Git can also be manage from a console, GitShell, to perform more advanced actions. Access to GitShell is provided from these apps (screenshot below).
ReaPack index is a software that aims to create a list of your Git repo scripts files as a index.xml file for ReaPack. It works with GitShell console.
Indeed, parsing all the files to check which one have been updated, which one is new etc. will be very inefficient if it has do be done by scanning the whole repo each time you want to check for updates. Using a single file allows to have only one HTTP request, and only one file is scan on the Git server, which is far better.
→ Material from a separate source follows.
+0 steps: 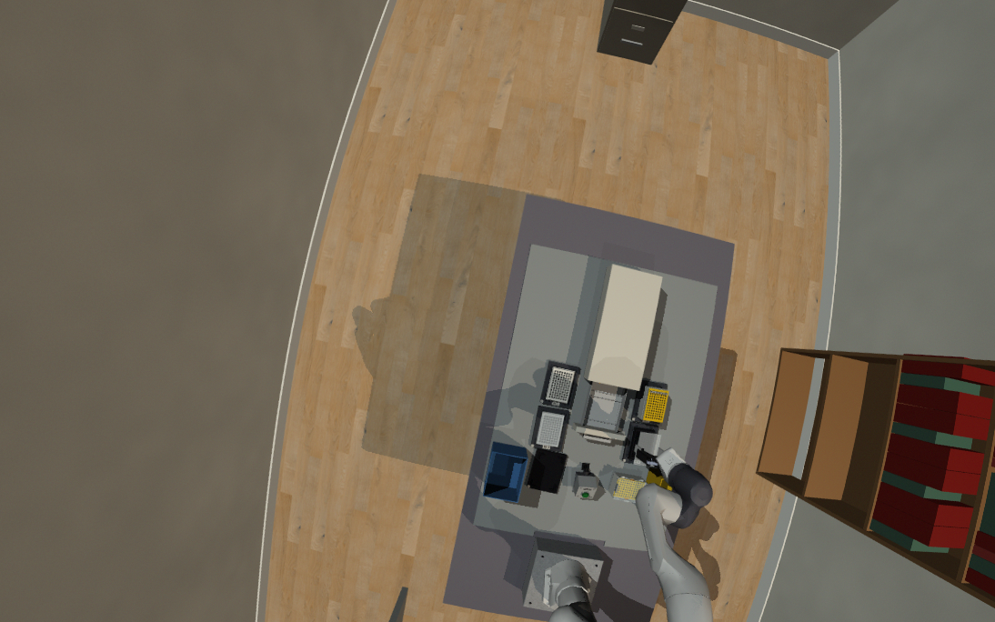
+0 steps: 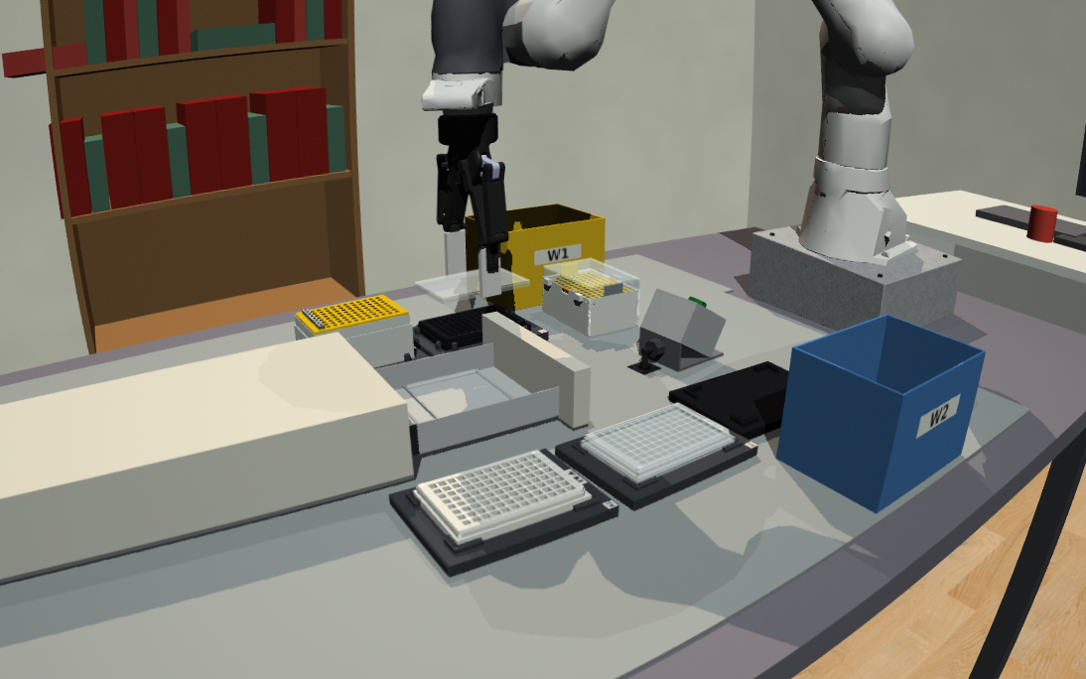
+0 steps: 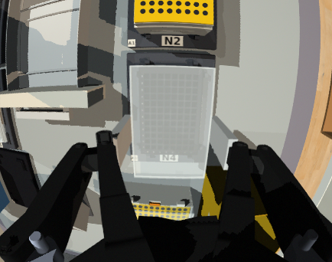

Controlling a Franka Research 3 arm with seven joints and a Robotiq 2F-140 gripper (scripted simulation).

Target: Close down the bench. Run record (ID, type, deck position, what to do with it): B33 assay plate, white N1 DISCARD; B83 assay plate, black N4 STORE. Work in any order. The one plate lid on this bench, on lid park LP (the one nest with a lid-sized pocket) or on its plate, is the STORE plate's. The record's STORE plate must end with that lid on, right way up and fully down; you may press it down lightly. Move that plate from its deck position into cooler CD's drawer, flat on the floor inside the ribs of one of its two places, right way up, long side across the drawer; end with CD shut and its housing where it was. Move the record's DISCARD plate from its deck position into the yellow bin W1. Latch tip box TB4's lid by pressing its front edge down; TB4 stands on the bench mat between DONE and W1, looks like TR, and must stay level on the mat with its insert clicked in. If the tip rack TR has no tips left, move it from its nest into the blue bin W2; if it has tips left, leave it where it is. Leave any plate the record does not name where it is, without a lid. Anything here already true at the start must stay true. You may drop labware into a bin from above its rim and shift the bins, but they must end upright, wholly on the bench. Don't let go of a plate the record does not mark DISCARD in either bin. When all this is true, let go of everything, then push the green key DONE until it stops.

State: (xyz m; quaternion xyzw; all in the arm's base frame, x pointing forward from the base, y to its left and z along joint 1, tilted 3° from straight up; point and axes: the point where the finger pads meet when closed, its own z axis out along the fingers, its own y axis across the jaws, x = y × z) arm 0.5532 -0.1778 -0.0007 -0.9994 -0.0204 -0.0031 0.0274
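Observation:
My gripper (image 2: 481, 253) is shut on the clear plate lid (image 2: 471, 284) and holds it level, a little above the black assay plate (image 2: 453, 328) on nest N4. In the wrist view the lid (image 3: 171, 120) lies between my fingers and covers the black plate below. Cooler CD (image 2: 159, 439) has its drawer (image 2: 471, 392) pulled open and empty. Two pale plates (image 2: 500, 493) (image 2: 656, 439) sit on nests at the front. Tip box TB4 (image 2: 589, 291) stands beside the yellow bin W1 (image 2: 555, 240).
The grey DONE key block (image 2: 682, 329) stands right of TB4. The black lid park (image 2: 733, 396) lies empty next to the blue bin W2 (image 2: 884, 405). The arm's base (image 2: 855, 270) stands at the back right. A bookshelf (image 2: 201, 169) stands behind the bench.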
Plus, the meta infos are more easily accessible in one single file.
To create this index file, you will have to use the ReaPack-index.
It has a lot of functions and command, but it’s main purpose is to scan your commit history to see if there is changes in scripts header version tag.
ReaPack-index also allows you to set your ReaPack name, your donation link, etc…
The list of available command is on the ReaPack-index website.
Once ReaPack-index is set, each time you commit to your repo (new files, script updates…), you will have to run the reapack-index command from GitShell. It will update the index.xml file and commit the changes. Then, you can sync your repo, and all your users will be able to download the scripts updates the next time they will perform a synchronization.
You can use ReaPack index with private repositories as well. But to avoid sending you private key, it is recommended to use a PHP file to treat the different requests. This way, you will also be able to filter the index.xml element so that only some part of your repo are send to users.
I will write another article this particular subject.
- JSFX now ReaPack Friendly & ReaTeam JSFX Repository – Cockos Confederated Forums
- Library of scripts written by REAPER users – Cockos Confederated Forums
- ReaPack-index GItHub Project
- ReaPack-Indxer Wiki
- ReaPack-index Releases
As scripter, I always desired a way to share my script more easily to my users, so that they can use them flawlessly.
Thanks to cfillion, this tool now exist. And it is already very powerful.
I hope other scripts developers will follow ReaPack project, and that regular users will not be afraid to download scripts anymore.
Despite the fact it was design based on available ReaScripts, ReaPack is already capable of managing other resources than scripts (projects templates, FX chains…). So, all of this is already compatible with any REAPER resource a user can create. This may be the subject of another article. Manwhile, it is already a promising future for file sharing with REAPER.. and it has been made possible by its community!